Work task: All of the records should be given again verbatim.

(Items from a data source)

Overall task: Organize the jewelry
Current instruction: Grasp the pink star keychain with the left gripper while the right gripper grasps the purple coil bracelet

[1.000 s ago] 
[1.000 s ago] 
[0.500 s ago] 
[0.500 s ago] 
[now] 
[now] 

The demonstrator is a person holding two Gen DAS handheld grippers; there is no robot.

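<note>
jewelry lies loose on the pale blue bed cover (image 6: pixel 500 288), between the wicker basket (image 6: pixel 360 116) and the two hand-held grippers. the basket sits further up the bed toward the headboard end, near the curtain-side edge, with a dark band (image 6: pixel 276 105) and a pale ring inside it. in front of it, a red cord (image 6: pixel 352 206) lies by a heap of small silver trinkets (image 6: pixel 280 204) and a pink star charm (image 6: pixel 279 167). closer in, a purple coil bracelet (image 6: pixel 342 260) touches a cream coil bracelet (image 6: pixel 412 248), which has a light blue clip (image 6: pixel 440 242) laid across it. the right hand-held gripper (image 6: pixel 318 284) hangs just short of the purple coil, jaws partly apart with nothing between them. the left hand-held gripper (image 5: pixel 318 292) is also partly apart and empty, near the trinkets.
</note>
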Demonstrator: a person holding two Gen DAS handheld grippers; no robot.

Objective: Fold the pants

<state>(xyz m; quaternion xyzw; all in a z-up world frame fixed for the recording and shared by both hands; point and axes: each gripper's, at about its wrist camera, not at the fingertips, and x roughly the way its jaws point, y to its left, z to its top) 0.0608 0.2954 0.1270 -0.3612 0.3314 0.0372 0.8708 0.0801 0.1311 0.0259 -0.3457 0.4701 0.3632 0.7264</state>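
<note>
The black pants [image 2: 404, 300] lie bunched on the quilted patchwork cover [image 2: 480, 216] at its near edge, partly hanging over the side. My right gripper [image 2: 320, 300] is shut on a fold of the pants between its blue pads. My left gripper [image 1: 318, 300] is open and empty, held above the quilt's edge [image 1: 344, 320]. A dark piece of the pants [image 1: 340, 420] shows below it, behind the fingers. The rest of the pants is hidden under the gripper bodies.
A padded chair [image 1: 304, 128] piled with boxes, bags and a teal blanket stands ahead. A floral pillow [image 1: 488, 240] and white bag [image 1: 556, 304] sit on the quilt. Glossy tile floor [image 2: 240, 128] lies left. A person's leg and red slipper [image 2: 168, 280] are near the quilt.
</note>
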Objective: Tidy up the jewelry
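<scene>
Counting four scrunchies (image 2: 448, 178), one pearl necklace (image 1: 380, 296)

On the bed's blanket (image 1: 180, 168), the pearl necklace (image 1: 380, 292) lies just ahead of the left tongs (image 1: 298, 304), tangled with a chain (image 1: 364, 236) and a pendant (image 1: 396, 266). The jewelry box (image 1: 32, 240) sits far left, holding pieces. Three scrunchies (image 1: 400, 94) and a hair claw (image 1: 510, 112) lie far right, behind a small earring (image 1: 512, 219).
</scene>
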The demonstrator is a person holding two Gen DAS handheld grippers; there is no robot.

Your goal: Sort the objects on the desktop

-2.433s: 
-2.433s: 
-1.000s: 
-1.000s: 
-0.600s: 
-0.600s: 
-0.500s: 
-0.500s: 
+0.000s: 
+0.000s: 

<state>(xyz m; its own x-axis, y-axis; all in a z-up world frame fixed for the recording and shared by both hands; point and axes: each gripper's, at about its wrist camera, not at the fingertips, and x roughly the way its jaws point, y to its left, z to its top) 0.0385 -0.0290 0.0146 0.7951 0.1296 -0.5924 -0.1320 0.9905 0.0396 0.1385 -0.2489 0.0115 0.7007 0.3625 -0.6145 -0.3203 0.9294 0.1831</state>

Task solution:
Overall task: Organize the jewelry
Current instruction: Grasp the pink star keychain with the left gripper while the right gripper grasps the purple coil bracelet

[1.000 s ago] 
[1.000 s ago] 
[0.500 s ago] 
[0.500 s ago] 
[now] 
[now] 

The demonstrator is a person holding two Gen DAS handheld grippers; there is no robot.

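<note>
jewelry lies loose on the pale blue bed cover (image 6: pixel 500 288), between the wicker basket (image 6: pixel 360 116) and the two hand-held grippers. the basket sits further up the bed toward the headboard end, near the curtain-side edge, with a dark band (image 6: pixel 276 105) and a pale ring inside it. in front of it, a red cord (image 6: pixel 352 206) lies by a heap of small silver trinkets (image 6: pixel 280 204) and a pink star charm (image 6: pixel 279 167). closer in, a purple coil bracelet (image 6: pixel 342 260) touches a cream coil bracelet (image 6: pixel 412 248), which has a light blue clip (image 6: pixel 440 242) laid across it. the right hand-held gripper (image 6: pixel 318 284) hangs just short of the purple coil, jaws partly apart with nothing between them. the left hand-held gripper (image 5: pixel 318 292) is also partly apart and empty, near the trinkets.
</note>
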Demonstrator: a person holding two Gen DAS handheld grippers; no robot.

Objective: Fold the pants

<state>(xyz m; quaternion xyzw; all in a z-up world frame fixed for the recording and shared by both hands; point and axes: each gripper's, at about its wrist camera, not at the fingertips, and x roughly the way its jaws point, y to its left, z to its top) 0.0608 0.2954 0.1270 -0.3612 0.3314 0.0372 0.8708 0.0801 0.1311 0.0259 -0.3457 0.4701 0.3632 0.7264</state>
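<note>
The black pants [image 2: 404, 300] lie bunched on the quilted patchwork cover [image 2: 480, 216] at its near edge, partly hanging over the side. My right gripper [image 2: 320, 300] is shut on a fold of the pants between its blue pads. My left gripper [image 1: 318, 300] is open and empty, held above the quilt's edge [image 1: 344, 320]. A dark piece of the pants [image 1: 340, 420] shows below it, behind the fingers. The rest of the pants is hidden under the gripper bodies.
A padded chair [image 1: 304, 128] piled with boxes, bags and a teal blanket stands ahead. A floral pillow [image 1: 488, 240] and white bag [image 1: 556, 304] sit on the quilt. Glossy tile floor [image 2: 240, 128] lies left. A person's leg and red slipper [image 2: 168, 280] are near the quilt.
</note>
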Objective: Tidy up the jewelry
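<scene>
Counting four scrunchies (image 2: 448, 178), one pearl necklace (image 1: 380, 296)

On the bed's blanket (image 1: 180, 168), the pearl necklace (image 1: 380, 292) lies just ahead of the left tongs (image 1: 298, 304), tangled with a chain (image 1: 364, 236) and a pendant (image 1: 396, 266). The jewelry box (image 1: 32, 240) sits far left, holding pieces. Three scrunchies (image 1: 400, 94) and a hair claw (image 1: 510, 112) lie far right, behind a small earring (image 1: 512, 219).
</scene>
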The demonstrator is a person holding two Gen DAS handheld grippers; there is no robot.

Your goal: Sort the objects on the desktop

-2.433s: 
-2.433s: 
-1.000s: 
-1.000s: 
-0.600s: 
-0.600s: 
-0.500s: 
-0.500s: 
+0.000s: 
+0.000s: 

<state>(xyz m; its own x-axis, y-axis; all in a z-up world frame fixed for the recording and shared by both hands; point and axes: each gripper's, at about its wrist camera, not at the fingertips, and x roughly the way its jaws point, y to its left, z to its top) 0.0385 -0.0290 0.0146 0.7951 0.1296 -0.5924 -0.1320 0.9905 0.0396 0.1385 -0.2489 0.0115 0.7007 0.3625 -0.6145 -0.3203 0.9294 0.1831</state>

There is nothing further to this exercise.